*** The data Section Begins ***
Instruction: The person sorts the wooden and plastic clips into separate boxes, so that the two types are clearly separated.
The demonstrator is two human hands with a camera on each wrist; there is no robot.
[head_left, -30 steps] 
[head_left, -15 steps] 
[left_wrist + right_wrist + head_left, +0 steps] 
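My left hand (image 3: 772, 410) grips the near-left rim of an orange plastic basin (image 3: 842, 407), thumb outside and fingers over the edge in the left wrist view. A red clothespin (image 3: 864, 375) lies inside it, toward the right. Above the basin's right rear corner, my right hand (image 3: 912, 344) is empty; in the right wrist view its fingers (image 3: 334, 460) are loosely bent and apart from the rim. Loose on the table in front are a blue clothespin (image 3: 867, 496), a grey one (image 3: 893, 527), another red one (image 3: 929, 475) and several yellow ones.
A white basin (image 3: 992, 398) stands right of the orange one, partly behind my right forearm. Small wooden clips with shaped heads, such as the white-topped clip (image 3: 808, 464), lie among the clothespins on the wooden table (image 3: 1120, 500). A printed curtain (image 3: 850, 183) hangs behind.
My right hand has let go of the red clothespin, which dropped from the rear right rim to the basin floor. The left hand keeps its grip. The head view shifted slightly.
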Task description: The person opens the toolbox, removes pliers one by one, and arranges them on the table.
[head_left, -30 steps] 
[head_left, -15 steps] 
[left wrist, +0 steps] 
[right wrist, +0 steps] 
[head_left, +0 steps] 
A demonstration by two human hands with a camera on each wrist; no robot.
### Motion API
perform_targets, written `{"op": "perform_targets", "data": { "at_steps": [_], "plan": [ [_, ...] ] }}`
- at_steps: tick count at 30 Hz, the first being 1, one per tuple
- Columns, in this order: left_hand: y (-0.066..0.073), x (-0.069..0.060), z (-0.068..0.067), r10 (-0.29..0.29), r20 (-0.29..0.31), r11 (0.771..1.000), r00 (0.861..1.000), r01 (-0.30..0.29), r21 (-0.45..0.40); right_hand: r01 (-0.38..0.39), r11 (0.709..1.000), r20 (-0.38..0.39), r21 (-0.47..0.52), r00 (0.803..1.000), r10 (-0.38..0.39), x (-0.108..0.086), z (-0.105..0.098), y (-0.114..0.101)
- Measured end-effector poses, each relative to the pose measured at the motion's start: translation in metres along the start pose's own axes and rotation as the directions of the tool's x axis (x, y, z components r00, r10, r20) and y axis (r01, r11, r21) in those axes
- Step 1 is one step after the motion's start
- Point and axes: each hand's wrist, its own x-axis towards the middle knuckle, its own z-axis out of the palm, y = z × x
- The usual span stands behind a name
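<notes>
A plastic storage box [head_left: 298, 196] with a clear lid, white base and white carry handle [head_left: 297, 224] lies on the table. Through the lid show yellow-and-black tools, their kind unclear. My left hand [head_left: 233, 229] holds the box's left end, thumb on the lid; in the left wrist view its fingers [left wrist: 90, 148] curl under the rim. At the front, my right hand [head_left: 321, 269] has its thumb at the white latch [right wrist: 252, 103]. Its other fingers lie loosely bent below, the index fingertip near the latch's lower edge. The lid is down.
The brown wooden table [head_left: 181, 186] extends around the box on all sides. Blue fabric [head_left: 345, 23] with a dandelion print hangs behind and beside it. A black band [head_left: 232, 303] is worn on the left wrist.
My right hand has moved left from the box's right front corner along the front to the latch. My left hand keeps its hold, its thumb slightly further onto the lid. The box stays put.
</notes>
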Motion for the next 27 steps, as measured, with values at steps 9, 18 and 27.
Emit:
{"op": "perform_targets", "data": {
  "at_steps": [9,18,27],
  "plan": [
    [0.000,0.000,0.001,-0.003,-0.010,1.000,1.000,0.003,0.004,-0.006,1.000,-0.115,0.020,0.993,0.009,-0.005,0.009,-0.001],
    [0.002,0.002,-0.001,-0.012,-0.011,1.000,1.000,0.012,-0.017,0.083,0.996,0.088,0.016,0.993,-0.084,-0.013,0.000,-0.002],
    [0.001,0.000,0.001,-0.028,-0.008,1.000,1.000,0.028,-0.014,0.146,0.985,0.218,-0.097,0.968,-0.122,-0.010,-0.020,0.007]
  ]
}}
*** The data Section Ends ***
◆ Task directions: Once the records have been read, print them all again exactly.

◆ Solution to the exercise:
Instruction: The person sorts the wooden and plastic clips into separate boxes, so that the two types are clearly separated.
The demonstrator is two human hands with a camera on each wrist; there is no robot.
[head_left, -30 steps] 
[head_left, -15 steps] 
[left_wrist + right_wrist + head_left, +0 steps] 
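My left hand (image 3: 772, 410) grips the near-left rim of an orange plastic basin (image 3: 842, 407), thumb outside and fingers over the edge in the left wrist view. A red clothespin (image 3: 864, 375) lies inside it, toward the right. Above the basin's right rear corner, my right hand (image 3: 912, 344) is empty; in the right wrist view its fingers (image 3: 334, 460) are loosely bent and apart from the rim. Loose on the table in front are a blue clothespin (image 3: 867, 496), a grey one (image 3: 893, 527), another red one (image 3: 929, 475) and several yellow ones.
A white basin (image 3: 992, 398) stands right of the orange one, partly behind my right forearm. Small wooden clips with shaped heads, such as the white-topped clip (image 3: 808, 464), lie among the clothespins on the wooden table (image 3: 1120, 500). A printed curtain (image 3: 850, 183) hangs behind.
My right hand has let go of the red clothespin, which dropped from the rear right rim to the basin floor. The left hand keeps its grip. The head view shifted slightly.
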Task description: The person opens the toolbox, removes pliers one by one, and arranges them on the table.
[head_left, -30 steps] 
[head_left, -15 steps] 
[left wrist, +0 steps] 
[right wrist, +0 steps] 
[head_left, +0 steps] 
A demonstration by two human hands with a camera on each wrist; no robot.
### Motion API
perform_targets, written `{"op": "perform_targets", "data": { "at_steps": [_], "plan": [ [_, ...] ] }}`
- at_steps: tick count at 30 Hz, the first being 1, one per tuple
- Columns, in this order: left_hand: y (-0.066..0.073), x (-0.069..0.060), z (-0.068..0.067), r10 (-0.29..0.29), r20 (-0.29..0.31), r11 (0.771..1.000), r00 (0.861..1.000), r01 (-0.30..0.29), r21 (-0.45..0.40); right_hand: r01 (-0.38..0.39), r11 (0.709..1.000), r20 (-0.38..0.39), r21 (-0.47..0.52), r00 (0.803..1.000), r10 (-0.38..0.39), x (-0.108..0.086), z (-0.105..0.098), y (-0.114..0.101)
- Measured end-effector poses, each relative to the pose measured at the motion's start: translation in metres along the start pose's own axes and rotation as the directions of the tool's x axis (x, y, z components r00, r10, r20) and y axis (r01, r11, r21) in those axes
- Step 1 is one step after the motion's start
- Point and axes: each hand's wrist, its own x-axis towards the middle knuckle, its own z-axis out of the palm, y = z × x
- The usual span stands behind a name
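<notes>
A plastic storage box [head_left: 298, 196] with a clear lid, white base and white carry handle [head_left: 297, 224] lies on the table. Through the lid show yellow-and-black tools, their kind unclear. My left hand [head_left: 233, 229] holds the box's left end, thumb on the lid; in the left wrist view its fingers [left wrist: 90, 148] curl under the rim. At the front, my right hand [head_left: 321, 269] has its thumb at the white latch [right wrist: 252, 103]. Its other fingers lie loosely bent below, the index fingertip near the latch's lower edge. The lid is down.
The brown wooden table [head_left: 181, 186] extends around the box on all sides. Blue fabric [head_left: 345, 23] with a dandelion print hangs behind and beside it. A black band [head_left: 232, 303] is worn on the left wrist.
My right hand has moved left from the box's right front corner along the front to the latch. My left hand keeps its hold, its thumb slightly further onto the lid. The box stays put.
</notes>
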Motion for the next 27 steps, as measured, with values at steps 9, 18 and 27.
Emit:
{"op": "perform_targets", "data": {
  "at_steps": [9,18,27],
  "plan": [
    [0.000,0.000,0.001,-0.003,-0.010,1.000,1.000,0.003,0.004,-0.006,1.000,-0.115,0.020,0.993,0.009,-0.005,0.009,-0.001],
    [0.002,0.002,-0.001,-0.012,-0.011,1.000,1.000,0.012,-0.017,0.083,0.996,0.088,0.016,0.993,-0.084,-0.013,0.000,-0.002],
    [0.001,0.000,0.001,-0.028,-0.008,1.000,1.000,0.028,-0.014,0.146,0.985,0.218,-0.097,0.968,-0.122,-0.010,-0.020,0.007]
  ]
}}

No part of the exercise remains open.